An Overview of Deep Semi-Supervised Learning (2020) - Part 3

Abstract
Introduction
1. SSL
2. SSL Methods
3. Main Assumptions in SSL
4. Related Problems
Consistency Regularization
1. Ladder Networks
2. Pi-Model
3. Temporal Ensembling
4. Mean Teachers
5. Dual Students
6. Fast-SWA
7. Virtual Adversarial Training (VAT)
8. Adversarial Dropout (AdD)
9. Interpolation Consistency Training (ICT)
10. Unsupervised Data Augmentation
Entropy Minimization
Proxy-label Methods
1. Self-training
2. Multi-view Training
Holistic Methods
1. MixMatch
2. ReMixMatch
3. FixMatch
Generative Models
1. VAE for SSL
2. GAN for SSL
Graph-Based SSL
1. Graph Construction
2. Label Propagation
Self-Supervision for SSL

6. Generative Models

Unsupervised Learning

provided with \(x \sim p(x)\)
objective : estimate the density

Supervised Learning

objective : find the relationship between \(x\) & \(y\)
- minimizing the functional \(p(x, y)\)
interested in the conditional distributions \(p(y \mid x)\),

( without the need to estimate \(p(x)\) )

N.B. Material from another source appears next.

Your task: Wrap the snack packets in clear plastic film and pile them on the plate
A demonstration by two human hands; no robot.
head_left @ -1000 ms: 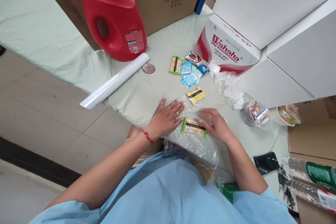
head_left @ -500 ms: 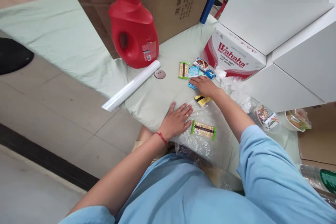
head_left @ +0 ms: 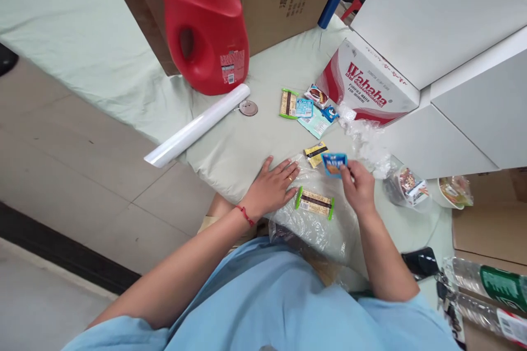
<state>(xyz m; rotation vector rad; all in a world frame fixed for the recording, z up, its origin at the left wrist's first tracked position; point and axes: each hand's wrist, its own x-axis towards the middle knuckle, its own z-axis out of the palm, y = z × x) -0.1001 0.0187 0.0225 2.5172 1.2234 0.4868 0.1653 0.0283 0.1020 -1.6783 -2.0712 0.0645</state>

Semi-supervised Learning with generative models

extension of supervised / unsupervised learning
- information about \(p(x)\) provided by \(\mathcal{D}_u\)
- information of the provided labels from \(\mathcal{D}_l\)

(1) VAE for SSL

standard VAE

autoencoder trained with a reconstruction loss
+ variational objective term
- attempts to learn a latent space that roughly follows a unit Gaussian distribution,
- implemented as the KL-divergence between latent space & standard Gaussian

Notation :

input : \(x\)
encoder : \(q_\phi(z \mid x)\)
standard Gaussian distn : \(p(z)\)
reconstructed input : \(\hat{x}\)
decoder : \(p_\theta(x \mid z)\)

Loss Function :

\(\mathcal{L}=d_{\mathrm{MSE}}(x, \hat{x})+d_{\mathrm{KL}}\left(q_\phi(z \mid x), p(z)\right)\).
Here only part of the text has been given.